→ Required action:
What lines below mention the word "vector"? Copy each one.

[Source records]
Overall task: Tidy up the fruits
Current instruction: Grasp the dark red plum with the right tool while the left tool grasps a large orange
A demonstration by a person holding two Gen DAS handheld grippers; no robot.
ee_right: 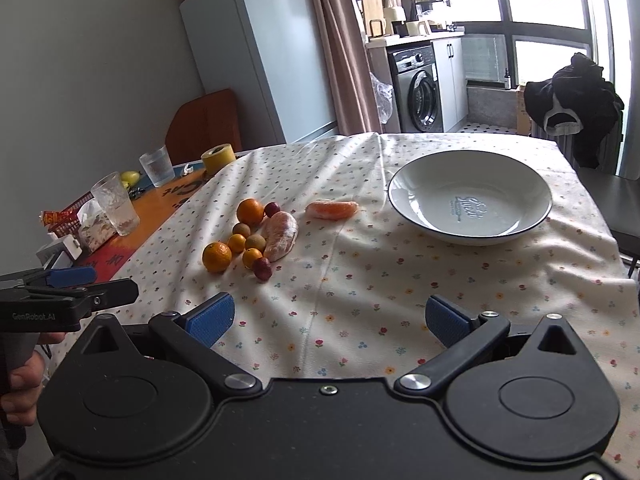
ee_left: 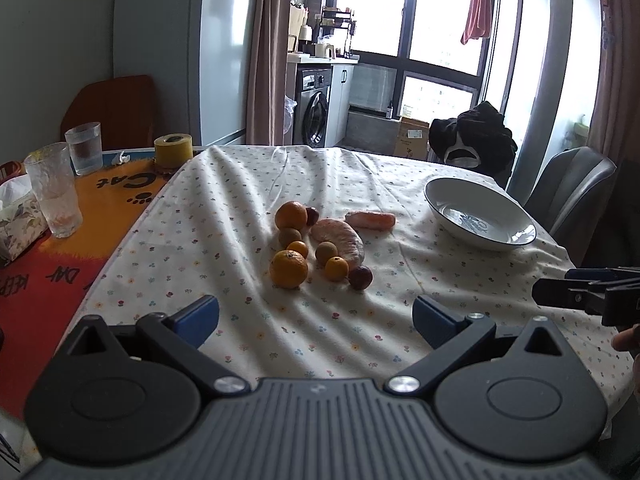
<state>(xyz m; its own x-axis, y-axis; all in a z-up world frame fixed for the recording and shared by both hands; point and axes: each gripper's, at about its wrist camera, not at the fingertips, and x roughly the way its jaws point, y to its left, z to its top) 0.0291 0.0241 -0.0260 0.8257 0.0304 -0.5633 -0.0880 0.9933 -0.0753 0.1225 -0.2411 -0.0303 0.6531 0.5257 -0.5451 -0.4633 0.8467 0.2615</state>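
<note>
Both tools, left tool (ee_left: 316,316) and right tool (ee_right: 330,318), gape empty (above the worktop (ee_right: 360,280)); one bowl (ee_right: 404,208), two oranges (ee_right: 217,257), one carrot (ee_right: 331,209).

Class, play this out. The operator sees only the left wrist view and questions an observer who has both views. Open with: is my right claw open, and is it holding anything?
Observer: The right claw has its jaws wide apart, with nothing between them.
Operator: Is anything hidden behind the glasses on my left?
Observer: Yes, a yellow-green fruit lies just behind the glasses, off the flowered cloth.
Operator: What is holding my left claw?
Observer: A hand grips the grey handle below the left claw, near the table's corner.
</note>
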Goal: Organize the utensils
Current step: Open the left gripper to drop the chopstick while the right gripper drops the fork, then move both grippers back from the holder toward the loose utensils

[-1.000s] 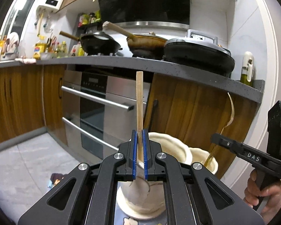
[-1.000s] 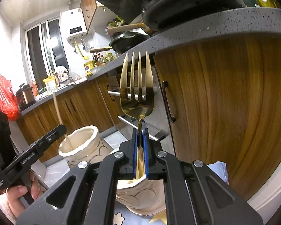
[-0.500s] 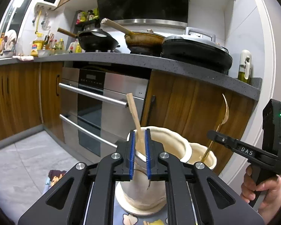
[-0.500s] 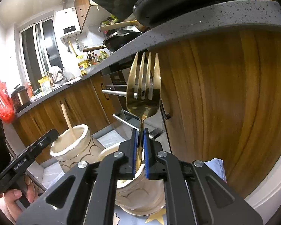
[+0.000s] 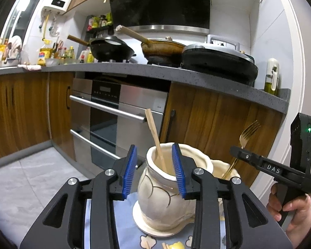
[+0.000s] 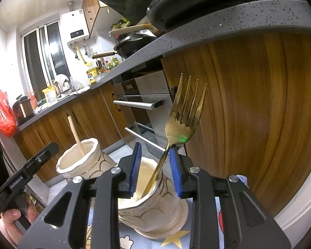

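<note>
In the left wrist view my left gripper [image 5: 154,166] has its jaws opening, blue pads apart on either side of the mouth of a cream vase [image 5: 161,197]. A wooden chopstick [image 5: 154,132] stands in that vase, leaning left, free of both pads. In the right wrist view my right gripper [image 6: 155,167] has its jaws opening over a second cream vase [image 6: 163,211]. A gold fork [image 6: 183,114] stands in it, tines up, leaning right with its neck by the right pad. Each view shows the other gripper [image 5: 259,164] [image 6: 31,166] held in a hand.
Both vases sit on saucers on a blue patterned cloth [image 6: 124,242], close below a grey counter edge [image 5: 217,83]. Wooden cabinet doors [image 6: 259,114] and an oven with steel handles [image 5: 114,110] stand right behind. Loose chopstick ends [image 5: 164,245] lie on the cloth.
Both grippers went from shut to open. The chopstick and the fork were let go, slid lower into their vases and tipped to lean on the rims.
</note>
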Motion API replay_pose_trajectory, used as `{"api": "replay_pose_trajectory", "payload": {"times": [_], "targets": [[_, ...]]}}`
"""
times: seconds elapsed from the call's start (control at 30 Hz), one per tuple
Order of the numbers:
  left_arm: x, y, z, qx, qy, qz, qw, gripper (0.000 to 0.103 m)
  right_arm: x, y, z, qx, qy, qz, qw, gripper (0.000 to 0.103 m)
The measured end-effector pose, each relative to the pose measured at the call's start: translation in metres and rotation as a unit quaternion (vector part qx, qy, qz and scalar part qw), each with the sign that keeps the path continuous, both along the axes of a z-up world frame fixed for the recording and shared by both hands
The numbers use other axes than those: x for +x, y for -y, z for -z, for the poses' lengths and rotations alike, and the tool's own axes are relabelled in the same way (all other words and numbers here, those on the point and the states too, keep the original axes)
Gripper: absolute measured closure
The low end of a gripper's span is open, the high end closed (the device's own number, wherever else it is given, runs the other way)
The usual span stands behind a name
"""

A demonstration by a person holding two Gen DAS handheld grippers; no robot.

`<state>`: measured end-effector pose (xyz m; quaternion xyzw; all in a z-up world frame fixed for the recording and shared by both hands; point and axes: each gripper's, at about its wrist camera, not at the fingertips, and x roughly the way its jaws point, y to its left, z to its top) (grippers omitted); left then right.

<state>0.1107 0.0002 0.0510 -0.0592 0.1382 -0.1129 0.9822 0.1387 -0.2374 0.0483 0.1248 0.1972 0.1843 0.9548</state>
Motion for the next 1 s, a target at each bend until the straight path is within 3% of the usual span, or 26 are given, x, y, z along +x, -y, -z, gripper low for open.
{"api": "replay_pose_trajectory", "payload": {"times": [0.13,0.2,0.3,0.37,0.43,0.57,0.67,0.77,1.0], "targets": [[-0.004,-0.002,0.0,0.001,0.004,-0.002,1.0,0.056,-0.002,-0.001,0.0,-0.001,0.003,-0.001,1.0,0.068],[-0.006,-0.003,0.0,0.005,0.006,-0.006,1.0,0.056,-0.004,-0.002,0.0,-0.005,0.006,0.0,1.0,0.064],[-0.01,-0.006,0.0,0.008,0.006,-0.011,0.9999,0.051,-0.009,-0.002,-0.001,-0.01,0.011,0.003,1.0,0.049],[-0.013,-0.009,0.0,0.008,0.006,-0.015,0.9998,0.046,-0.012,-0.002,-0.002,-0.016,0.013,0.009,1.0,0.032],[-0.02,-0.012,0.002,0.007,0.007,-0.025,0.9996,0.031,-0.015,-0.001,-0.001,-0.022,0.011,0.014,1.0,0.027],[-0.033,-0.016,0.006,0.014,-0.005,-0.04,0.9991,0.026,-0.022,0.002,0.005,-0.019,-0.012,0.022,1.0,0.009],[-0.045,-0.019,0.01,0.017,-0.018,-0.05,0.9984,0.024,-0.03,0.007,0.007,-0.012,-0.023,0.033,0.999,0.005],[-0.057,-0.021,0.014,0.022,-0.025,-0.058,0.9977,0.015,-0.044,0.009,0.004,-0.008,-0.02,0.044,0.999,0.005],[-0.085,-0.015,0.021,0.045,-0.047,-0.064,0.9958,0.015,-0.083,0.005,0.011,-0.038,-0.008,0.056,0.998,0.005]]}}
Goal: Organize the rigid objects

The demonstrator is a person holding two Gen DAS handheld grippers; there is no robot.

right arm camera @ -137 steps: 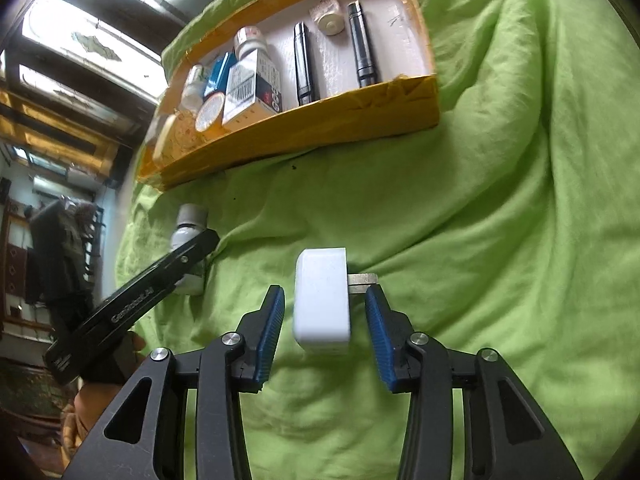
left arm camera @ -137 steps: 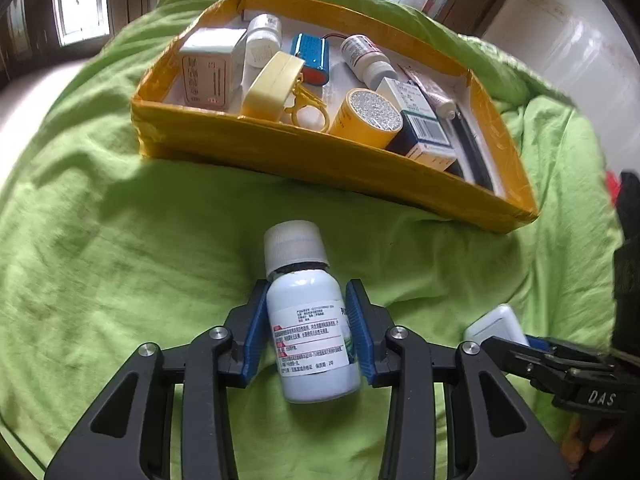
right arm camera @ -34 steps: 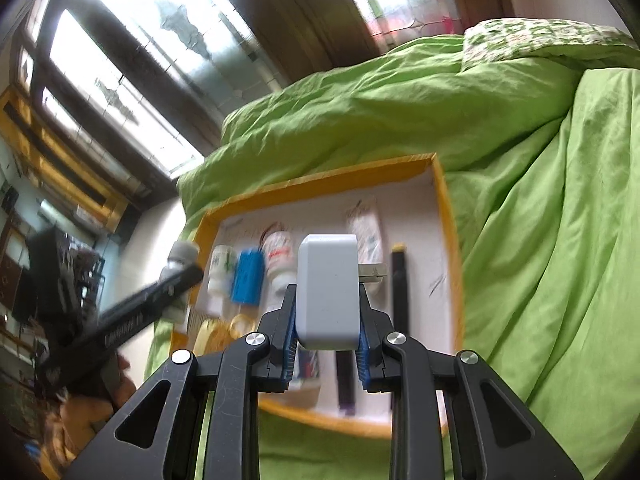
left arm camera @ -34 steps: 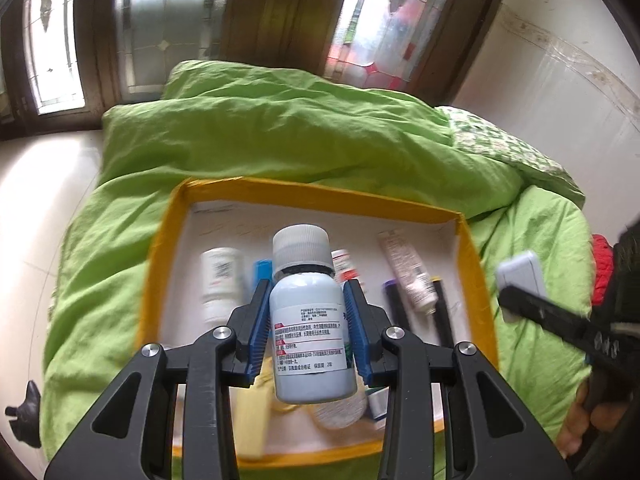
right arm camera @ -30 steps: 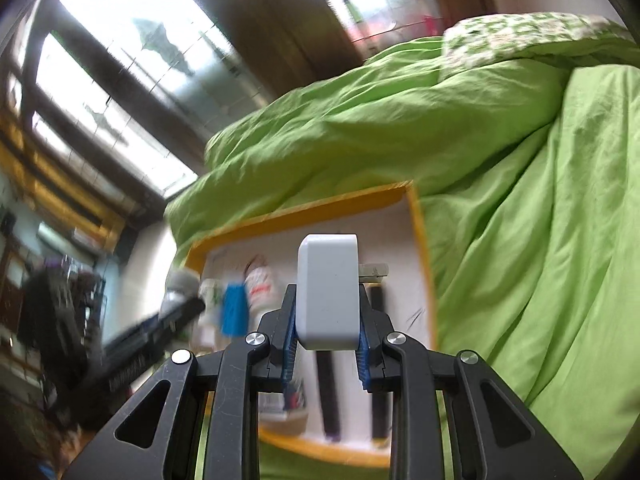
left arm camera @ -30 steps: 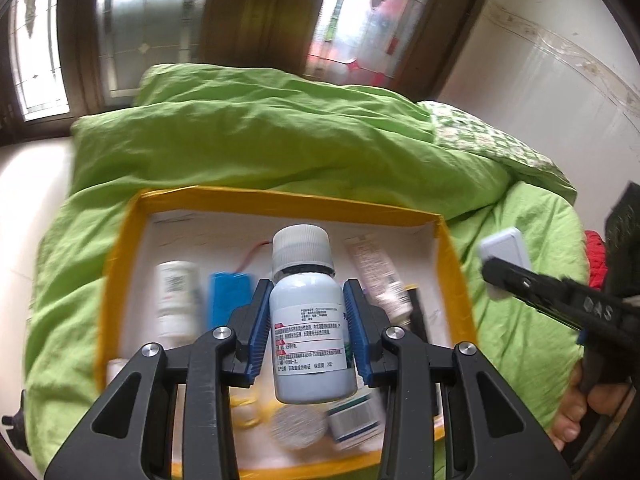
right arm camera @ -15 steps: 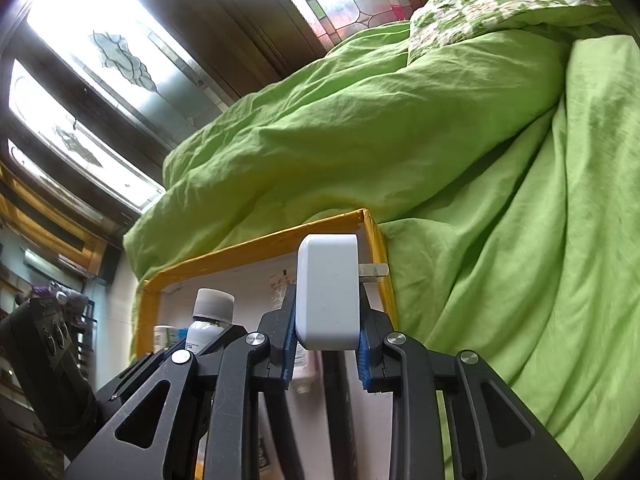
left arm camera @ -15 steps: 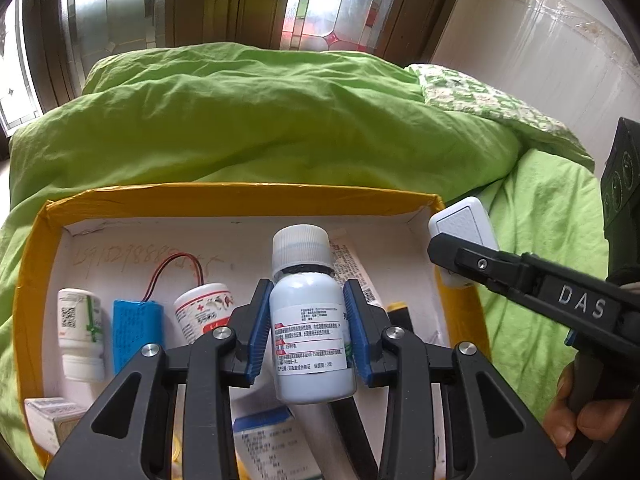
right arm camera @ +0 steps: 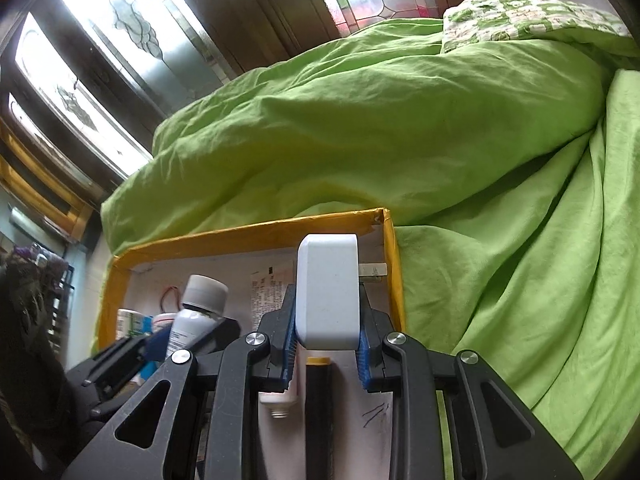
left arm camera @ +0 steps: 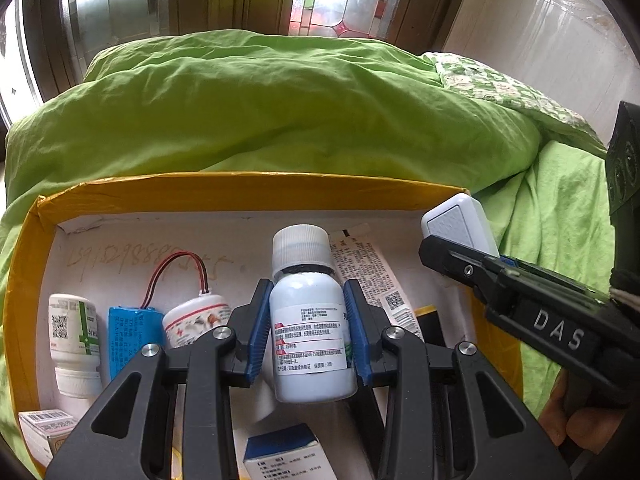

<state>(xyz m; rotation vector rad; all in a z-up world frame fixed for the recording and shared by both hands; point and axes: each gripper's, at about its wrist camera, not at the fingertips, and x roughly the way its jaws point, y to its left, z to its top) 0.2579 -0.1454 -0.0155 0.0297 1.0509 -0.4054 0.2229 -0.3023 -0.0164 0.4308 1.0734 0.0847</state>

→ Answer to this exercise:
The measured end-effector pose, each relative to the pose measured at the call's start: translation in metres and rotation as a unit quaternion (vector part qx, qy, qz and scalar part qw), each with the sign that keeps the path continuous, both along the axes of a z-up world frame fixed for the recording and shared by both hands
<state>(xyz m; rotation vector rad; all in a z-up world frame fixed for the recording and shared by both hands; point and axes: each gripper's, at about its wrist camera, not at the fingertips, and x roughly the way its jaws point, y to its left, z to its top) 0.2579 -0.1454 -0.0155 0.0297 1.0509 -0.4054 0.2229 -0.3023 -0.0164 0.4308 1.0734 0.0847</state>

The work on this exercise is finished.